Five of the ten animals immunized with AS03-adjuvanted RBD-NP were not exposed to the virus to determine the durability of the vaccine-elicited immune responses.
After 21 days post-vaccination, S-specific immunoglobulin G (IgG) was detected in all vaccination groups. The IgG levels further increased after the animals received booster shots.
Among the tested adjuvants, AS03 induced the highest magnitude of binding IgG on the 42nd day, and O/W stimulated the least. Binding antibodies in the other adjuvants, like AS37, CpG-Alum, and Alum groups, were akin to AS03 in magnitude.
Apart from the S-specific IgG, the team also measured antibody response to the I53-50 protein nanoparticle (NP) scaffold. All groups exhibited anti-NP antibody titers at a lower magnitude compared to the anti-spike antibody titers in the various adjuvants on the 42nd day.
“RBD-NP immunization induced detectable nAb responses against a SARS-CoV-2 S pseudotyped virus after primary immunization, which significantly increased in all groups after the booster immunization,” the researchers explained in the study.
Further, the team also revealed a high magnitude of CD4 T cell responses specific to the NP-scaffold. The CD4 T cells could help RBD-specific B cells for a more competent and robust immune response. The researchers also noted that there was no inflammation in the lungs four days post-exposure to the virus.
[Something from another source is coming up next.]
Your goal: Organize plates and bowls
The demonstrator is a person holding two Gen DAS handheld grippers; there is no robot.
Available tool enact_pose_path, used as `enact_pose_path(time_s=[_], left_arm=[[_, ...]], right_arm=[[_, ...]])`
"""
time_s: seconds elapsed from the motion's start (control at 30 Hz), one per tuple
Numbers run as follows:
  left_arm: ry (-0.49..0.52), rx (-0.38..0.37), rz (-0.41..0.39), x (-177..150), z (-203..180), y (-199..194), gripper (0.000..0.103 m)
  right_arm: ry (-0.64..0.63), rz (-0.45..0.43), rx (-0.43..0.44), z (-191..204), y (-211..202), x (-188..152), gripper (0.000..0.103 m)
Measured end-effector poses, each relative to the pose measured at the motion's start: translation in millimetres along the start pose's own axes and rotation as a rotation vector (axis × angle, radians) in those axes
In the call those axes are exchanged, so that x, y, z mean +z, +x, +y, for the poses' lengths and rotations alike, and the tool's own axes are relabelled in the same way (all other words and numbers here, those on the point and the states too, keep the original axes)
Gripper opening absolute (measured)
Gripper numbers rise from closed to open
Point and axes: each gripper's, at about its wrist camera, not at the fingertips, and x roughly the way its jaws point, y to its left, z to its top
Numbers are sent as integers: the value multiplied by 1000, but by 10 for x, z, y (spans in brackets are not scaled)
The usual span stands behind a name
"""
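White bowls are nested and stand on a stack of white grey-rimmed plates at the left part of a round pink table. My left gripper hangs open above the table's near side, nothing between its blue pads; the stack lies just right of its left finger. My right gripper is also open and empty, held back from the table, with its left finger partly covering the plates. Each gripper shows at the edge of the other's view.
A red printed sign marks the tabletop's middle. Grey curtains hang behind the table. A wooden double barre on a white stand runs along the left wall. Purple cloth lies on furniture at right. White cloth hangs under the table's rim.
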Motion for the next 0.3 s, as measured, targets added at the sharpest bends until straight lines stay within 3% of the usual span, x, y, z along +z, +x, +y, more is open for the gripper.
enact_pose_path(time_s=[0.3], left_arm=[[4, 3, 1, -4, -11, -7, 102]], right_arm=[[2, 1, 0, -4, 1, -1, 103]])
The team concluded that the neutralizing antibody response by the RBDNP/AS03 vaccination was durable. The research findings demonstrate that some adjuvants can be used with the SARS-CoV-2 RBD-NP immunogen. The study results can also help in the development of subunit vaccines to combat the ongoing pandemic.
bioRxiv publishes preliminary scientific reports that are not peer-reviewed and, therefore, should not be regarded as conclusive, guide clinical practice/health-related behavior, or treated as established information.